Le bad boy du French cinema is back. Gaspar Noé (Irreversible) has long made a name for himself with technically ambitious and stunningly crafted works rooted in cinematic sleaze. The provocateur is known for assaulting the senses in ways that would be unforgivable were he not so gifted as a stylist. His latest feature, Climax, feels oddly restrained by Noé standards, which will likely gain him more positive notices that he’s used to even if it may also slightly disappoint his fans.
If nothing else, Climax is the typically grueling filmmaker’s simplest project. It’s about a dance troupe (featuring Sofia Boutella and primarily a group of actual dancers around her) who gather in a remote and abandoned building to rehearse their latest production. Candid interviews set them all up. They seem like a fairly happy group, but also seem a bit selfish individually with suggested cracks in the dynamic. The film then gives way to a massive and intricately choreographed dance sequence incorporating the entire group in a single beautifully flowing take. It’s a gorgeous set-piece that establishes just how well this tiny community works together without any words or imposed meaning, just movement and color.
Of course, beauty in a Gaspar Noé movie is always fleeting, there only so that when the ugliness arrives, it cuts even deeper. Soon enough, the gang kick off a party to celebrate their accomplishment. It’s fun and a little naughty at first, until everyone notices that someone spiked the punch with an unstated hallucinogenic drug. After that, to say things get crazy would be an understatement. Still employing his long-take aesthetic, the camera movements quickly become wilder and unhinged. A bad trip takes over the dancers and Noé does his best to pass that experience along to viewers as well. The camera continues to dance along with the players, but their movements devolve and become erratic. They cling to walls and shove each other away. Things go wrong. Unsettling self-abuse attacks and all manner of icky sexuality fill the jittery screen. It’s a descent into madness or Hell, whatever you want it to be. Noé has no problem shoving his camera into the most uncomfortable of places in the most disorienting and inexplicably beautiful ways.

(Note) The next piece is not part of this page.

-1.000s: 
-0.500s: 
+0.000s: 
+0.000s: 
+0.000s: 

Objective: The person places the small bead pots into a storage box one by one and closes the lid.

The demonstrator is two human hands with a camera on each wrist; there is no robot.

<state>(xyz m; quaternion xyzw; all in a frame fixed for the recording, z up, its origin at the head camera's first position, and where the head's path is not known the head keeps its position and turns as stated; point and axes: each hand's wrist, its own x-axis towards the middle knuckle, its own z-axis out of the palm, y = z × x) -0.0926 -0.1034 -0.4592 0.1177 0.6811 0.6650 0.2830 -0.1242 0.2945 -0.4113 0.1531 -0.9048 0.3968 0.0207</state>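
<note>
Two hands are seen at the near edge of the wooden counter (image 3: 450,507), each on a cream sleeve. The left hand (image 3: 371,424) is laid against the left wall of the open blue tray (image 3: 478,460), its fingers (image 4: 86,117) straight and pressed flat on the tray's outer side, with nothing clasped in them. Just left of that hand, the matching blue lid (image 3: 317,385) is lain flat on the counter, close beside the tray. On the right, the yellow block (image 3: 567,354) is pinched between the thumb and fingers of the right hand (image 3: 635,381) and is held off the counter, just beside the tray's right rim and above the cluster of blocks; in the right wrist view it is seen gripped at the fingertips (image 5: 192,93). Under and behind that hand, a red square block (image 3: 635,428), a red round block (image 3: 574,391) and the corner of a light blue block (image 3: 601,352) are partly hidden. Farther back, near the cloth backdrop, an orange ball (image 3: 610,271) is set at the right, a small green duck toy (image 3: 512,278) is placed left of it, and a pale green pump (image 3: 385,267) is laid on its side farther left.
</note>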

Climax makes quite a visceral impact. To watch it is to feel like you’re losing your grip on reality along with the characters. It’s intense, to say the least, capturing a bad night on the wrong drugs and a descent into madness and chaos so effectively that it will make viewers feel ill. As to what it all means? Well, Noé occasionally fills the screen with massive text that positions it all as an exploration of how easily societal and human bonds can collapse. Whether or not you buy that messaging is a matter of taste.
For anyone familiar with Noé’s work (and let’s face it, who else is going to see his movies at this point?), the whole thing feels a bit soft and hollow. That’s a strange thing to say because it’s certainly not true when comparing Climax to almost any other movie. However, the poking provocateur seems to be maturing as he ages, not as inclined to push boundaries well beyond any realm of acceptable taste. The trouble is that he hasn’t gotten any more intellectually ambitious, so having less of the hard stuff isn’t rewarded with anything else.
Ultimately, Climax feels like a bit of a lark for Noé and an attempt to see if he’s capable of anything resembling restraint. It’s a work of pure cinematic sensory overload, but it would be nice if all the promises of something more buried in the midnight movie madness actually delivered.